Task directions
Output the entire listing that follows verbatim.

[Start of section]

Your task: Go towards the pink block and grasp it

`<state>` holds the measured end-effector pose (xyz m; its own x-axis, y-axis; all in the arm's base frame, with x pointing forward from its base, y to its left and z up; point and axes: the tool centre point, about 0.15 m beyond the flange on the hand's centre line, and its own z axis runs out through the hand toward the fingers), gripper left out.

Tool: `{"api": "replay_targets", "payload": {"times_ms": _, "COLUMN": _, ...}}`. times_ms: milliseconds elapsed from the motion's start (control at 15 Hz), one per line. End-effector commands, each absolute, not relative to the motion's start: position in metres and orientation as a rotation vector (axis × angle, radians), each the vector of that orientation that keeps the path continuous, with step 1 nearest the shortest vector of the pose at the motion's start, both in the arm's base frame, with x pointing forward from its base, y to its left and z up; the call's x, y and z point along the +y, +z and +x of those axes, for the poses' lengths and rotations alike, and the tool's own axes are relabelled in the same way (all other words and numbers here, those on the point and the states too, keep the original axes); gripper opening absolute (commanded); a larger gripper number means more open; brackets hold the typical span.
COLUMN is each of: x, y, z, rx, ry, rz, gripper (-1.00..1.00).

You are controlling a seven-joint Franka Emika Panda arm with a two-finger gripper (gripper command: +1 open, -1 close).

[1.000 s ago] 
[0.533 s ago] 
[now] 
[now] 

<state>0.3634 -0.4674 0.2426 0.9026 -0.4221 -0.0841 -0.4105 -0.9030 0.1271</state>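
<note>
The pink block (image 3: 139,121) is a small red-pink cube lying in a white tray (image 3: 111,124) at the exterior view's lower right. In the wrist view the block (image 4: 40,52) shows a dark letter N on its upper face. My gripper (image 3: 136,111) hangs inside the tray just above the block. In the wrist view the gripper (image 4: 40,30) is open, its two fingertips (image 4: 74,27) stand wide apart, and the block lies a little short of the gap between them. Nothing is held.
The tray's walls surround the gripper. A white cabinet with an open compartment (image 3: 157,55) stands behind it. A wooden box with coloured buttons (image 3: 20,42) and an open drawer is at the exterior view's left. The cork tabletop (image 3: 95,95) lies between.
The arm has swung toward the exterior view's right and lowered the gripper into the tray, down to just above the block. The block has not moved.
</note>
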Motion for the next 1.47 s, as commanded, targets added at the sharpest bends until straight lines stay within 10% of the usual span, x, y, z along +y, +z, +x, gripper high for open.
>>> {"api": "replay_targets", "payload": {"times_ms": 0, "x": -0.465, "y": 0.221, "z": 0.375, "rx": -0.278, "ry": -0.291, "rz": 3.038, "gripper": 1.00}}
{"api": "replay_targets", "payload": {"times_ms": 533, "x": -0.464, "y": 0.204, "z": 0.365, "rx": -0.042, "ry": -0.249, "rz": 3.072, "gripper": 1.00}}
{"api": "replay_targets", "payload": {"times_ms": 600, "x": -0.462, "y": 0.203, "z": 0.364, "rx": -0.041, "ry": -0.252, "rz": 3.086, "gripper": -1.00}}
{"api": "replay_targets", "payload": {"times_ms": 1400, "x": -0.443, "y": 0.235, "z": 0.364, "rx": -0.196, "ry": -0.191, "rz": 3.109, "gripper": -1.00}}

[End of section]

Your solution
Your task: Go towards the pink block and grasp it

`<state>` holds the measured end-effector pose (xyz m; its own x-axis, y-axis; all in the arm's base frame, with x pointing forward from its base, y to its left and z up; point and axes: the tool centre point, about 0.15 m beyond the flange on the hand's centre line, and its own z axis runs out through the hand toward the fingers), gripper left out.

Tool: `{"api": "replay_targets", "payload": {"times_ms": _, "COLUMN": _, ...}}`. times_ms: milliseconds elapsed from the motion's start (control at 15 Hz), one per line. End-effector commands, each absolute, not relative to the motion's start: position in metres and orientation as a rotation vector (axis × angle, radians), each the vector of that orientation that keeps the path continuous, with step 1 nearest the shortest vector of the pose at the motion's start, both in the arm's base frame, with x pointing forward from its base, y to its left and z up; the call's x, y and z point along the +y, +z and +x of those axes, for the poses' lengths and rotations alike, and the tool's own axes are relabelled in the same way (all other words and numbers here, those on the point and the states too, keep the original axes); gripper opening absolute (commanded); a larger gripper number means more open; brackets hold the typical span.
COLUMN is each of: x, y, z, rx, ry, rz, gripper (-1.00..1.00).

You are controlling a seven-joint Franka Emika Panda arm with a two-finger gripper (gripper command: +1 open, -1 close).

[1.000 s ago] 
[0.533 s ago] 
[now] 
[now] 

<state>0.3634 -0.4674 0.2426 0.9026 -0.4221 -0.0841 -0.4105 -0.9030 0.1271</state>
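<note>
The pink block (image 3: 139,121) is a small red-pink cube lying in a white tray (image 3: 111,124) at the exterior view's lower right. In the wrist view the block (image 4: 40,52) shows a dark letter N on its upper face. My gripper (image 3: 136,111) hangs inside the tray just above the block. In the wrist view the gripper (image 4: 40,30) is open, its two fingertips (image 4: 74,27) stand wide apart, and the block lies a little short of the gap between them. Nothing is held.
The tray's walls surround the gripper. A white cabinet with an open compartment (image 3: 157,55) stands behind it. A wooden box with coloured buttons (image 3: 20,42) and an open drawer is at the exterior view's left. The cork tabletop (image 3: 95,95) lies between.
The arm has swung toward the exterior view's right and lowered the gripper into the tray, down to just above the block. The block has not moved.
</note>
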Motion for the next 1.47 s, as commanded, targets added at the sharpest bends until straight lines stay within 10% of the usual span, x, y, z along +y, +z, +x, gripper high for open.
>>> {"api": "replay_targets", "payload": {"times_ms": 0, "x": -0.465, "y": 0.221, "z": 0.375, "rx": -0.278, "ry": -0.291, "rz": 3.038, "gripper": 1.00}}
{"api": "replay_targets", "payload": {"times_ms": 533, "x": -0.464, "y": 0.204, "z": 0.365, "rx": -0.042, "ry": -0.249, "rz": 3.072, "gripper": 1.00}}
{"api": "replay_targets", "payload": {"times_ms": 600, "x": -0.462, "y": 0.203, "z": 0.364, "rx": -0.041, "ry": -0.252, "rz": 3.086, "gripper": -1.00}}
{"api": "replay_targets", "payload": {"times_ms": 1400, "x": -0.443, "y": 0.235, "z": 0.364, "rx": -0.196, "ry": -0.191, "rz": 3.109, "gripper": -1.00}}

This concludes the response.